Le Livre des secrets, moins étendu et sans construction apparente, traite en douze sections de notions classiques dans le soufisme. Le Dîwân est un grand recueil de poèmes dont l’enseignement reste à inventorier ; un nombre important de ces poèmes sont de courtes pièces où l’expression symbolico-mystique est riche et capable d’enthousiasmer.

Les disciples de Rumi ont commenté plusieurs de ces poèmes. La sortie du monde par immersion dans l’âme en constitue un thème important. Un autre recueil semble devoir être attribué encore à ‘Attar. On y trouve groupés en cinquante chapitres des quatrains consacrés au thème de l’amour ; plusieurs de ces beaux quatrains ont été par la suite attribués à ‘Omar Khayyam.
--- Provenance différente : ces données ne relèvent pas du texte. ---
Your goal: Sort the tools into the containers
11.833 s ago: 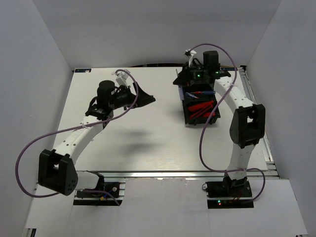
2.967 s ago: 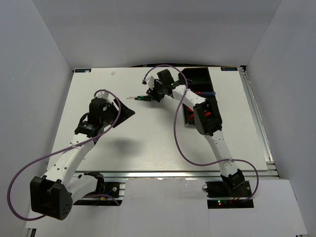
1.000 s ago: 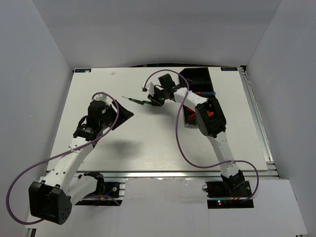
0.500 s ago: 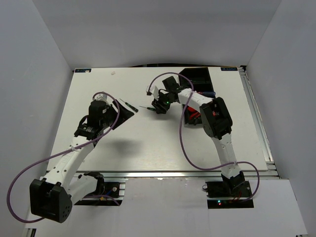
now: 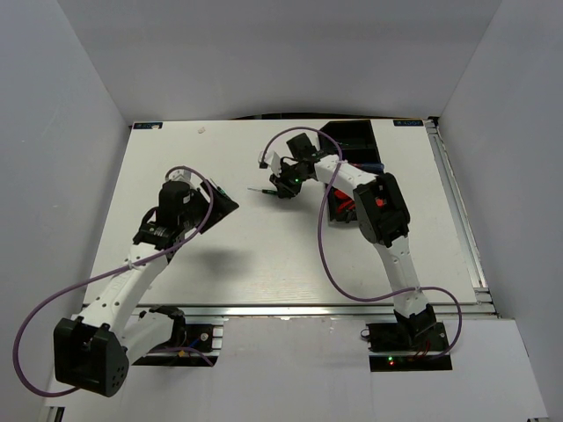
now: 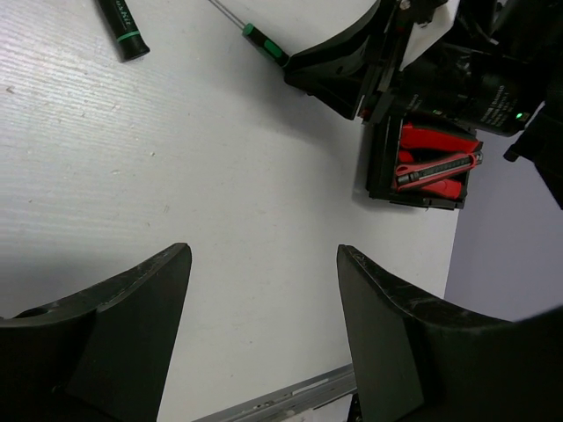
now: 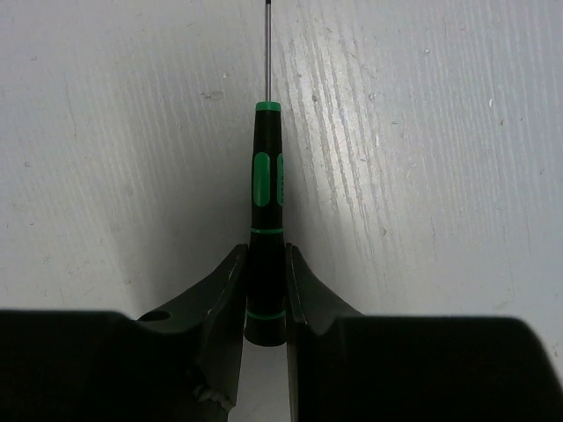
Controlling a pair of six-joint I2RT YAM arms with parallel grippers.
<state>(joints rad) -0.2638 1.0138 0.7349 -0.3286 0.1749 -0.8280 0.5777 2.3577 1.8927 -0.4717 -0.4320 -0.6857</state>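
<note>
1. Top external view: nearest of all, the left claw (image 5: 222, 202) is seen well to the left of the tray (image 5: 345, 132). Its jaws are spread wide apart and nothing is held. In the left wrist view only bare counter (image 6: 220, 193) is seen between the two fingers (image 6: 132, 334).
2. A second screwdriver (image 6: 123, 31), black with a green ring, lies loose on the counter just beyond the left claw, also well left of the tray. In the top view it is mostly hidden by that claw.
3. Closer to the tray, but still on its left, the right claw (image 7: 264, 264) is clamped on the handle end of a thin black-and-green screwdriver (image 7: 266, 176). The handle is pinched between both fingers, and the steel shaft points away from the tray. Whether the tool is touching the counter or is lifted just off it cannot be told.
4. The tray is placed lengthwise, with three compartments in a row from near to far. In the nearest compartment the red-and-black knives (image 6: 435, 163) are piled together.
5. The middle compartment is largely covered by the right arm. What lies in the farthest compartment is too small to be made out.
</note>
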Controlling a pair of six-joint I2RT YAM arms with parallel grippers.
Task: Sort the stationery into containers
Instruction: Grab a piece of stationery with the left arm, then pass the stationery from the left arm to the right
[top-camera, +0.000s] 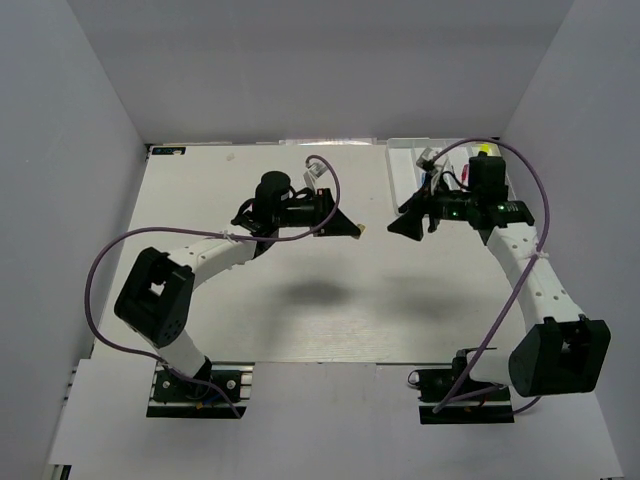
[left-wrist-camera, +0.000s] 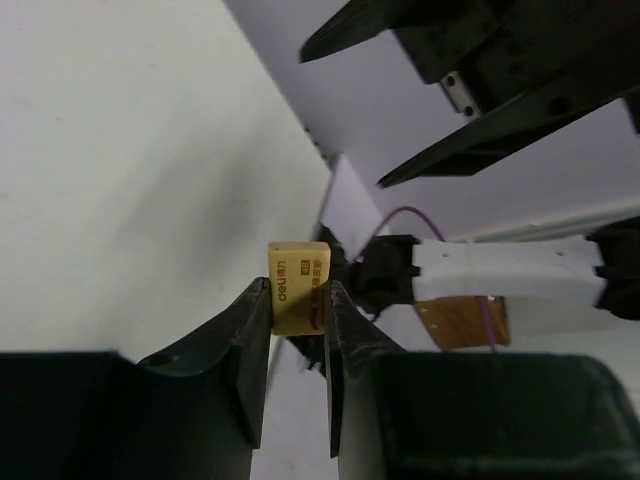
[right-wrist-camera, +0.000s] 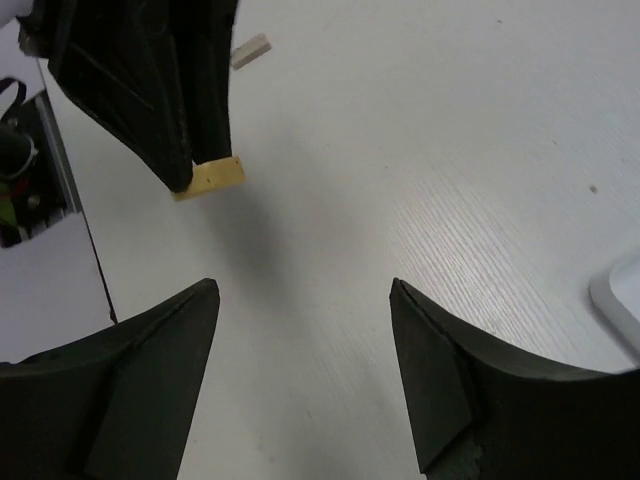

La mort est l’un des pôles de la pensée de ‘Attar. À ses yeux, elle consacre le caractère éphémère de la vie terrestre. L’homme dans le besoin et la douleur n’a d’autre source de connaissance que son âme ; il y découvre que seule la vie de l’au-delà a une valeur. Dans le renoncement au monde, il troque le mal contre le bien, il triomphe de la peine par la pauvreté, la patience.

L’autre pôle de la pensée de ‘Attar est que, hors de Dieu, rien n’existe vraiment ; il faut donc chercher la proximité de ce Dieu intérieur à l’âme, dont il est le vrai soi. ‘Attar est un homme qui chercha dans un dramatique voyage intérieur à coïncider avec un soi-même senti comme divin.